◆ **Action item**
Copy the data exactly from the line that contains "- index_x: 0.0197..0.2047" through the line that contains "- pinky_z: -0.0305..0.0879", keeping both end lines and leaving out everything else.

◆ **Material provided**

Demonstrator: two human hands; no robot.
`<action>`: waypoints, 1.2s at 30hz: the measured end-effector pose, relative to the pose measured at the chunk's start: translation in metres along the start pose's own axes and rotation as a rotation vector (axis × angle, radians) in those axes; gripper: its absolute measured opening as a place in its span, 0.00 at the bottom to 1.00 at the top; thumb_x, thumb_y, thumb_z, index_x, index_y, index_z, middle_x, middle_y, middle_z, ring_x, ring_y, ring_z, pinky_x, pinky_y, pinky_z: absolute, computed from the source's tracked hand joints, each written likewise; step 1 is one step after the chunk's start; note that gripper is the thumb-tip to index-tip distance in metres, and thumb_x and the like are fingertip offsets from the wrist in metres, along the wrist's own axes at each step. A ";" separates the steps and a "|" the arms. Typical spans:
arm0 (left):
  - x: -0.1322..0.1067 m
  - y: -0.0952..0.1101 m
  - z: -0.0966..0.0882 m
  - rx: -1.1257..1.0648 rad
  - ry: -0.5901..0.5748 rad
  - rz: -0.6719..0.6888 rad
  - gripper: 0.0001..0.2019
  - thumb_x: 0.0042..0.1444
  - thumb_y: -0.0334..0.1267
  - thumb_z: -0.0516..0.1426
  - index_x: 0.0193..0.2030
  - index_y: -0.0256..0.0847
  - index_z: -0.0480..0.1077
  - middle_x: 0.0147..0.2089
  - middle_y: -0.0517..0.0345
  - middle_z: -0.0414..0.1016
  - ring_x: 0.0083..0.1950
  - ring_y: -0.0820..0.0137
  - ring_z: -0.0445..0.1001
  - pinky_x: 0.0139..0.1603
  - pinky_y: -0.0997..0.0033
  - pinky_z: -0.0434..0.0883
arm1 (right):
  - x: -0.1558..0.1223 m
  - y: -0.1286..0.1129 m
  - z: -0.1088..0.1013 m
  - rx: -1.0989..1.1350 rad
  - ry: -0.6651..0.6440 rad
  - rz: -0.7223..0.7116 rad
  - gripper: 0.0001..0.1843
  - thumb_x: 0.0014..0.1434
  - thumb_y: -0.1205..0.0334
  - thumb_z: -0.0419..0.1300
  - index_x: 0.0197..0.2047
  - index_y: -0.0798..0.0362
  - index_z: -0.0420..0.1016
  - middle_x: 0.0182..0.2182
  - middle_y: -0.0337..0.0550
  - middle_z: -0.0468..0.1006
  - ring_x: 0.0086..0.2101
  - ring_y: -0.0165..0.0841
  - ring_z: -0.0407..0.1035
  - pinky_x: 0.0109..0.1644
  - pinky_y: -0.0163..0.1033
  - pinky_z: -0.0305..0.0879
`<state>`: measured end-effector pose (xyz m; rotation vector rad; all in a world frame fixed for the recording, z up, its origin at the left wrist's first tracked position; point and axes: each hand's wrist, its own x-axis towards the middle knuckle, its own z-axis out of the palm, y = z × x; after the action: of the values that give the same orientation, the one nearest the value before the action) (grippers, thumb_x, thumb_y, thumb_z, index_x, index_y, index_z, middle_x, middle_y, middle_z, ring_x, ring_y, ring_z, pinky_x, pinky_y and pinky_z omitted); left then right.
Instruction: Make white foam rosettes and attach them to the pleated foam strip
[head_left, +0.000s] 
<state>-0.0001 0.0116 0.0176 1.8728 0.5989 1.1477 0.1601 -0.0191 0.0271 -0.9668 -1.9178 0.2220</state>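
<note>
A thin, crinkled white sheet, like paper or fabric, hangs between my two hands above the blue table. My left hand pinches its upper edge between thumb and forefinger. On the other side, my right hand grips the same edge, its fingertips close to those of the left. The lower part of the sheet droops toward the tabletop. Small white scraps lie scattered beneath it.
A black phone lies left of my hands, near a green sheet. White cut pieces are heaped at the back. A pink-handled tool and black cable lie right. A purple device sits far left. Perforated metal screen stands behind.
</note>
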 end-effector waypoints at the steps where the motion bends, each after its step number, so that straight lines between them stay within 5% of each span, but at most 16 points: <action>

◆ **Solution**
  - index_x: 0.0197..0.2047
  - index_y: -0.0798..0.0362
  - index_z: -0.0420..0.1016
  - middle_x: 0.0182..0.2182
  - middle_y: -0.0337..0.0550
  - middle_z: -0.0468..0.1006
  - ring_x: 0.0086..0.2101
  - ring_y: -0.0165..0.0841
  - ring_z: -0.0407..0.1035
  - pinky_x: 0.0109..0.1644
  - pinky_y: -0.0163..0.1033
  - pinky_z: -0.0305..0.0879

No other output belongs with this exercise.